• [Assigned task] Every line of the entries below that carries the string "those" should be copied.

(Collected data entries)
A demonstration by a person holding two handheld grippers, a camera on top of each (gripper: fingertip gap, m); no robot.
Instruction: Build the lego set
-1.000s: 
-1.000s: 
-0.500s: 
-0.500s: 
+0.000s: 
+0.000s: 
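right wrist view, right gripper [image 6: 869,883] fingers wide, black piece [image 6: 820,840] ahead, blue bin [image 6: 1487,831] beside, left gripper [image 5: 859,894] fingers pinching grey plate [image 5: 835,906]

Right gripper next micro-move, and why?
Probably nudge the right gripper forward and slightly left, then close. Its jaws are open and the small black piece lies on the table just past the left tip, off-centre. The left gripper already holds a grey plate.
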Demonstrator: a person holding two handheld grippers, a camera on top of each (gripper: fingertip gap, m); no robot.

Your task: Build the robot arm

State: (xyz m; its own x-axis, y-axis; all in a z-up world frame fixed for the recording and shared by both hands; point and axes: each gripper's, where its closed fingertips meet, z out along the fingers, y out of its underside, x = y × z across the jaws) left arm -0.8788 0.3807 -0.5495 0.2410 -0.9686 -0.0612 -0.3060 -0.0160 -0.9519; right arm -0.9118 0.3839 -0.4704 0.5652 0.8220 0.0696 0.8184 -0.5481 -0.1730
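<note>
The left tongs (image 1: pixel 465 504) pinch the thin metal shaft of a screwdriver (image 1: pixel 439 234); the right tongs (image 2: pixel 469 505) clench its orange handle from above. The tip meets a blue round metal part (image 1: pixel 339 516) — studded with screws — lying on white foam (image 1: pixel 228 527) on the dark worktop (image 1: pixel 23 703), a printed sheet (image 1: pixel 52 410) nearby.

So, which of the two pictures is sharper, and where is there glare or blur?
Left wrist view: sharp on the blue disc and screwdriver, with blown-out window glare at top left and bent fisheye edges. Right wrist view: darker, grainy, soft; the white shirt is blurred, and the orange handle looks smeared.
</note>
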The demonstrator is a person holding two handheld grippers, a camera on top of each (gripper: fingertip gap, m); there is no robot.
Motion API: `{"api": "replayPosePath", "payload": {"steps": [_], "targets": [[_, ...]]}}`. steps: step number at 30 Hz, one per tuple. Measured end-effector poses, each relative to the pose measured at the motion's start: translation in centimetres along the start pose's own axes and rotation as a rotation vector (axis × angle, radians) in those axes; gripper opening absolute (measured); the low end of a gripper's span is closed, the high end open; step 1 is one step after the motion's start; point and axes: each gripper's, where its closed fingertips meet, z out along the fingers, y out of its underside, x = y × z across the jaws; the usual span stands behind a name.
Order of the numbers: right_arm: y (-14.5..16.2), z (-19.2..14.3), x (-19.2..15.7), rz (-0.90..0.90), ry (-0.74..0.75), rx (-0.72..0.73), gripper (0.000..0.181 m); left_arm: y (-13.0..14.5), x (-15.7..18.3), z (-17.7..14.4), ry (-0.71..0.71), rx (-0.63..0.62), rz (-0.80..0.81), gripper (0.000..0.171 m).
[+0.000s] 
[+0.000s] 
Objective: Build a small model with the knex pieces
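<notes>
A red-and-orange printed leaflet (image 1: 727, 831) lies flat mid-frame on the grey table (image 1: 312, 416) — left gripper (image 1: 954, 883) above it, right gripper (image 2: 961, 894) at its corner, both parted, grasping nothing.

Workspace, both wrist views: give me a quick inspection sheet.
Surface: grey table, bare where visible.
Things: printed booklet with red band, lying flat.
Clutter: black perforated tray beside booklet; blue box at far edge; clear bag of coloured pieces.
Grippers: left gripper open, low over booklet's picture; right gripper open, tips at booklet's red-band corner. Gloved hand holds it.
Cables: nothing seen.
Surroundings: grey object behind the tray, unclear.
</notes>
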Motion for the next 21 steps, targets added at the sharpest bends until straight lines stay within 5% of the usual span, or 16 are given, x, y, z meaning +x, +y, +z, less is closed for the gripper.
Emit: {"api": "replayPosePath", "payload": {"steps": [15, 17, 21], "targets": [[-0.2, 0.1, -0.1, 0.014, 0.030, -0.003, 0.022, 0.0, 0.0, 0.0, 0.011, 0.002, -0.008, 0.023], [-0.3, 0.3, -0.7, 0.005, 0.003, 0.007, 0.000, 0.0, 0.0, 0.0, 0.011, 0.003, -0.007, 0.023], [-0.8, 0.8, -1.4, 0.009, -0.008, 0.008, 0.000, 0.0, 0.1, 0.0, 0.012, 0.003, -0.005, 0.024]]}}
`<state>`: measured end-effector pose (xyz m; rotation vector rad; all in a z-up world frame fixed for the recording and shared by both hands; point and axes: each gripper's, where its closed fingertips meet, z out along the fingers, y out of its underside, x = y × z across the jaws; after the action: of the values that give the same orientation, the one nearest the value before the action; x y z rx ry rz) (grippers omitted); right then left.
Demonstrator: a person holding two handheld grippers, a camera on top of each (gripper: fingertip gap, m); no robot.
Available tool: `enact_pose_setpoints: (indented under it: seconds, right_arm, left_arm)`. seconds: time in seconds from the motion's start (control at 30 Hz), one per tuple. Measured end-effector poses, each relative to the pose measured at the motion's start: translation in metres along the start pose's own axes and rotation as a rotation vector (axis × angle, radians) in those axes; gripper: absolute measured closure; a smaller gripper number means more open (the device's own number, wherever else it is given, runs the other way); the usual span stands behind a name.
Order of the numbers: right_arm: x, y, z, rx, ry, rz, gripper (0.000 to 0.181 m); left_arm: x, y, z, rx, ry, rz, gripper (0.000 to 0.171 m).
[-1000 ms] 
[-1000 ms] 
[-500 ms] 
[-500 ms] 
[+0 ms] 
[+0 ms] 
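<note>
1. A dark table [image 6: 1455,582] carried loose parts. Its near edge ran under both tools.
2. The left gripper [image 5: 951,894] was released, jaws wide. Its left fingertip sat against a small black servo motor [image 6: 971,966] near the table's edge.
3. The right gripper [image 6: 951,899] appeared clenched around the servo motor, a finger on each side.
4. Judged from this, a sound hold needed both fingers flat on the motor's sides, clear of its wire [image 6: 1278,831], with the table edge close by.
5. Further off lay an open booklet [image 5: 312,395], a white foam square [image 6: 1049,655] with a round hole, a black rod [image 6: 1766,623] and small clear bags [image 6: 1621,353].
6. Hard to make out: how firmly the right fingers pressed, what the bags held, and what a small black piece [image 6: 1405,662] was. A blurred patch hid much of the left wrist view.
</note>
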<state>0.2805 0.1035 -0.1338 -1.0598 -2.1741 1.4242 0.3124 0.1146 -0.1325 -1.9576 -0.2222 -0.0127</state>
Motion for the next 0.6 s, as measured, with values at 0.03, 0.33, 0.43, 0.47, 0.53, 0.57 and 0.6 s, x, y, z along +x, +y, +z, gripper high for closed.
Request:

• [Written response]
Motion API: `{"api": "replayPosePath", "payload": {"steps": [_], "targets": [[_, ...]]}}`. steps: step number at 30 Hz, one per tuple. Measured end-effector poses, each relative to the pose measured at the motion's start: translation in centimetres along the start pose's own axes and rotation as a rotation vector (axis × angle, radians) in those axes; gripper opening absolute (measured); the low end of a gripper's span is closed, the high end open; step 1 is one step after the motion's start; point and axes: each gripper's, where its closed fingertips meet, z out along the fingers, y out of its underside, x = y × z across the jaws; the usual span stands behind a name.
Available tool: `enact_pose_setpoints: (indented under it: seconds, right_arm, left_arm)`. seconds: time in seconds from the motion's start (control at 30 Hz), one per tuple. Measured end-effector poses, each relative to the pose measured at the motion's start: translation in metres along the start pose's own axes and rotation as a rotation vector (axis × angle, radians) in those axes; gripper: absolute measured closure; a smaller gripper number means more open (the device's own number, wherever else it is given, runs the other way); the usual span stands behind a name.

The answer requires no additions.